This is what's so puzzling about arguments around LLMs and copyright. If virtually anything GPT-4 generates is a copyright violation because it was trained on copyrighted material, then that would imply that virtually all art produced by humans is a copyright violation given that humans wouldn't produce art unless they were inspired (i.e. trained) by previous art. How people don't understand that practically every piece of art or entertainment they've consumed is derivative, I don't know. Originality is, for the most part, relative, and if everything a trained intelligence produces is a copyright violation, then nothing is a copyright violation; the very concept becomes not only useless but counterproductive.
After all, without Plato, would we really have had Aristotle?

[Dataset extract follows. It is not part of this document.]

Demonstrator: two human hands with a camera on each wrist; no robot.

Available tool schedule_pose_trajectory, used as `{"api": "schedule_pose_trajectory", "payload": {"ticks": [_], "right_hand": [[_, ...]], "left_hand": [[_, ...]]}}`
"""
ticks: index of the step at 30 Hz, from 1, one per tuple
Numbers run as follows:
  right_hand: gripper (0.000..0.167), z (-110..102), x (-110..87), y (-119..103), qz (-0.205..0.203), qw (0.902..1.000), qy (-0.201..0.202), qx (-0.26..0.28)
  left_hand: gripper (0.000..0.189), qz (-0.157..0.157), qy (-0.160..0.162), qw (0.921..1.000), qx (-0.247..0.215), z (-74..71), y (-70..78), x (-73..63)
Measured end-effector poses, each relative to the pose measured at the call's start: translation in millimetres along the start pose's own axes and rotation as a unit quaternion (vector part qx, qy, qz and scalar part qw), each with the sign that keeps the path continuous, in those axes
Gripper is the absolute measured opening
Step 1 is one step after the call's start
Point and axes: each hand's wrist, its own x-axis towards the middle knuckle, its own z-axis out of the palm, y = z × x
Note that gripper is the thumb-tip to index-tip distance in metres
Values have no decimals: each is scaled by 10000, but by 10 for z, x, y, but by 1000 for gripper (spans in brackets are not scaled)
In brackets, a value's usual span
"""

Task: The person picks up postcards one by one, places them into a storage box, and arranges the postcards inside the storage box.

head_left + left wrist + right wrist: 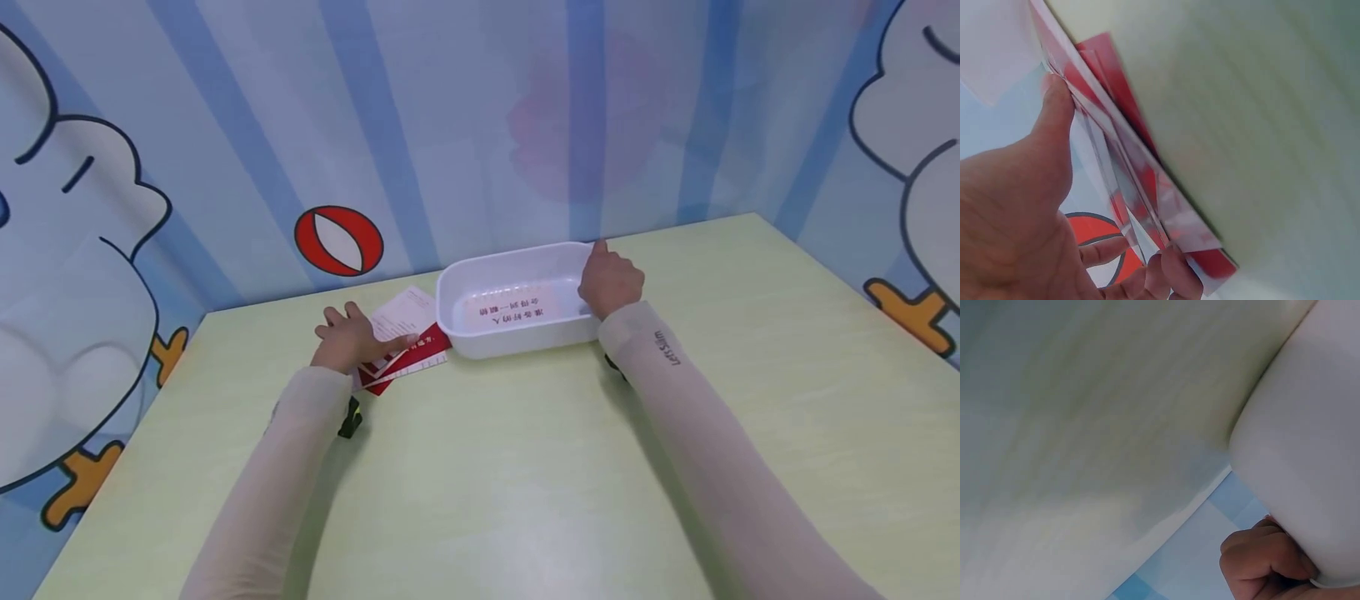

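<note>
A loose stack of red and white paper cards [420,350] lies fanned on the table, its right end touching the white plastic tub [517,340]. My left hand [348,340] holds the stack at its left side. In the left wrist view, the thumb of my left hand [1029,187] presses one side of the cards [1129,150], and its fingertips curl at their lower end. The tub has red printed characters on its inside bottom. My right hand [611,280] grips the tub's right end at the rim. In the right wrist view, the curled fingers of that hand [1266,559] meet the tub's wall [1304,444].
The pale green table [480,483] ends at a blue striped backdrop [480,125] just behind the tub. Cartoon figures and a red-and-white ball [339,241] are printed on the backdrop. Side panels stand left and right of the table.
</note>
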Motion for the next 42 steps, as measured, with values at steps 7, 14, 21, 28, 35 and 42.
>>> {"api": "schedule_pose_trajectory", "payload": {"ticks": [7,14,21,28,35,42], "right_hand": [[55,5,-1,-9,8,10000,19,-46],[54,7,5,-2,-39,9999,85,-42],[56,9,-1,9,-4,10000,48,-1],[58,0,5,26,6,10000,43,-80],[59,13,7,17,-1,10000,26,-96],[59,18,16,5,-22,9999,74,-79]], "left_hand": [[116,14,126,9999,33,0,-8,5],[118,82,208,9994,-253,-17,-43,42],[120,245,47,9966,-782,-71,-115,106],[86,743,285,9881,-1319,-125,-102,123],[59,807,154,9683,-2357,-127,-100,143],[63,1117,1118,9364,-3134,-141,-81,132]]}}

The problem is the missing reference. As an artist, you don't just copy or use a style, you make the reference obvious. As an author, you include a citation, or, if it's fiction, you openly allude to the reference. This is actually why we can form a proposition like the one on Plato and Aristotle (which probably should include Socrates). The problem with the kind of "remix" and transfer of generative AI is that the reference is lost in the process. (Which is also a serious problem for any kind of verification.)
Yes, when it’s clearly a derivative, but that’s not the common case.

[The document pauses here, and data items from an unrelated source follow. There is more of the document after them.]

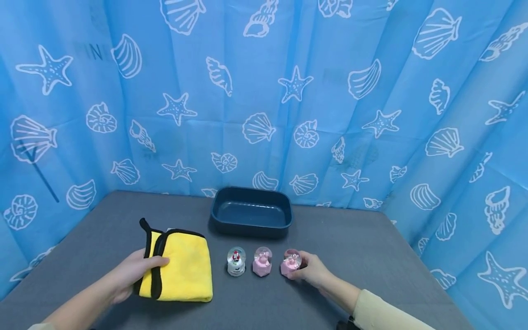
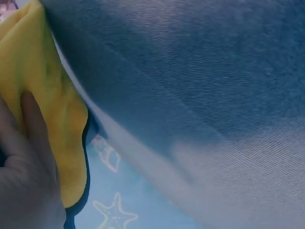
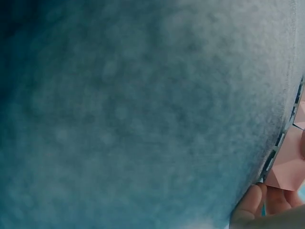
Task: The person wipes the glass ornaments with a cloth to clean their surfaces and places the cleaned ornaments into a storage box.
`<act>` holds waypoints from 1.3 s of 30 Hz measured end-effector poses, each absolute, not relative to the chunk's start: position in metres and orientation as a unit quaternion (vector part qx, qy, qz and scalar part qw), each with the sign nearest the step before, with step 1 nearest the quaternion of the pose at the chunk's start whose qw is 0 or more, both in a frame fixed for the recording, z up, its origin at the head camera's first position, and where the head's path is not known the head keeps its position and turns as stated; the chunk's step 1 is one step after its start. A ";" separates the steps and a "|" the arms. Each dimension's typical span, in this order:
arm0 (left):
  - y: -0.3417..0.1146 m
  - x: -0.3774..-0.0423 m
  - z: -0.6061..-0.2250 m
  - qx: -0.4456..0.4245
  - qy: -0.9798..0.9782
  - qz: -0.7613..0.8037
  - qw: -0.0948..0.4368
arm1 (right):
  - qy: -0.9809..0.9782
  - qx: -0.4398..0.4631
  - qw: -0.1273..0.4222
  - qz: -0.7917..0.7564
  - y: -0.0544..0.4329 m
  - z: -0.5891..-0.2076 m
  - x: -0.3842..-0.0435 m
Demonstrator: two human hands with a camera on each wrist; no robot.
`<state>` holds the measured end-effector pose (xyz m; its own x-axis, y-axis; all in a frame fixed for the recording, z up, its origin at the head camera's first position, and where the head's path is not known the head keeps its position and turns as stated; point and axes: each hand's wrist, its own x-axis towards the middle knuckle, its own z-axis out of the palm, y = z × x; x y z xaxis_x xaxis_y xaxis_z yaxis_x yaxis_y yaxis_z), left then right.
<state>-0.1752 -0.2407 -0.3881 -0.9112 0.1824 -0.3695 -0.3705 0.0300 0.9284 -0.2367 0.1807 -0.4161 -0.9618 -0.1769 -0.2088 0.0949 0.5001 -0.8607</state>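
Note:
In the head view my left hand (image 1: 134, 271) grips a folded yellow towel (image 1: 187, 266) with black edging, its thumb on top near the black-bordered fold. The left wrist view shows the same towel (image 2: 62, 119) with the fingers of the left hand (image 2: 28, 167) against its underside. On the right, my right hand (image 1: 312, 270) holds a pink snow globe (image 1: 291, 262) by its side, fingers behind it and thumb at the front. The faceted pink base (image 3: 286, 160) shows at the edge of the right wrist view. Left of it stand another pink snow globe (image 1: 262, 262) and a white-based one (image 1: 236, 266) with a red figure.
A dark blue rectangular tray (image 1: 251, 228) stands behind the snow globes on the grey cloth-covered table (image 1: 346, 243). A blue curtain (image 1: 264, 91) printed with white shells and starfish hangs along the back and sides.

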 end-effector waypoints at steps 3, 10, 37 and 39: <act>-0.238 -0.174 -0.384 -0.072 0.689 0.697 0.187 | 0.856 -0.018 0.133 -0.499 0.181 -0.414 -0.235; -0.235 -0.171 -0.372 -0.085 0.678 0.713 0.156 | 0.843 0.018 0.138 -0.519 0.184 -0.405 -0.230; -0.223 -0.169 -0.347 -0.086 0.681 0.720 0.104 | 0.756 -0.013 0.135 -0.640 0.191 -0.357 -0.218; -0.222 -0.168 -0.346 -0.086 0.681 0.721 0.101 | 0.753 -0.010 0.134 -0.644 0.190 -0.354 -0.217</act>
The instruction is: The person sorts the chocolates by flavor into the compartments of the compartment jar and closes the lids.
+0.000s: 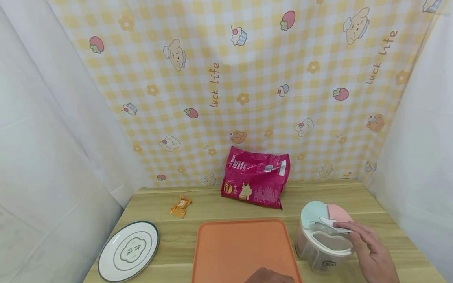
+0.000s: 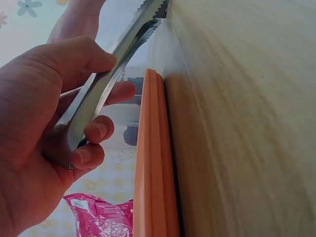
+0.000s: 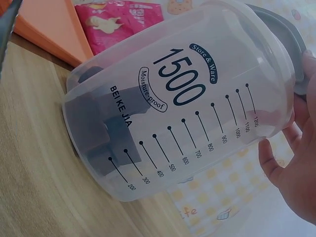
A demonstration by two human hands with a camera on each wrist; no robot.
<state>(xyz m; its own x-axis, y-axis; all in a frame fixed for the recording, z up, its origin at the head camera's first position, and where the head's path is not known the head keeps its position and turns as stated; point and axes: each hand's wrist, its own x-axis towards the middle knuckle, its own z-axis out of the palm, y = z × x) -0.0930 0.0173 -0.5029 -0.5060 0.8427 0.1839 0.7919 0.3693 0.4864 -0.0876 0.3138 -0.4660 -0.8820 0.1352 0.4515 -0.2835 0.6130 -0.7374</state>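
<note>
My left hand point(image 1: 269, 276), at the lower edge of the head view, holds metal tongs point(image 2: 94, 94) with serrated tips; the left wrist view shows thumb and fingers around them, close to the orange tray point(image 1: 244, 251). A clear storage canister point(image 1: 327, 259) marked 1500 stands to the right of the tray. My right hand point(image 1: 375, 249) pinches its raised lid flap point(image 1: 323, 226), and the opening beneath is exposed. Other fingers are right at the rim in the right wrist view. Dark, blocky pieces point(image 3: 118, 128) lie at the bottom of the canister.
A white plate point(image 1: 109, 255) with a dark green rim sits at the left. Behind it lies an orange-wrapped candy point(image 1: 180, 207). A magenta snack bag point(image 1: 256, 177) leans against the checked cloth point(image 1: 262, 118) at the back. White cloth hangs on both sides.
</note>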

Mostly our understanding is derived from thousand of places and come out in different ways.
My kids learned to really read with Harry Potter. Must they pay JK Rowlings each time they formulate complex ideas, create new stories or read another book?
In the same way if the model was trained on thousand of animes pictures and now can generate in the same genre I don’t think we can apply the copyright rules there.
Humans are also pretty notoriously bad at doing this. It's also very easy to be inspired by something then forget the source. Humans often perform reverse-attribution, where they later realize or someone else points out a similarity, and only then do they add the citation.
Granted. This is why we built a rather complex set of rules and enforced habits around this and, if there's any doubt, rather dismiss a given production not adhering to these rules.
The difference seems to be in the level of fidelity of the copy. For example, we still attribute works to Socrates even though they were written down by Plato.
Some of these LLMs can produce code that is nearly identical to some file in the training set with the right prompt, similar to a human with a photographic memory. If a human for example copies a story or song, copyright law can and does consider it a copy even if produced purely from memory.
The line of originality was always somewhat arbitrary, it likely will continue to be.
After all, without Plato, would we really have had Aristotle?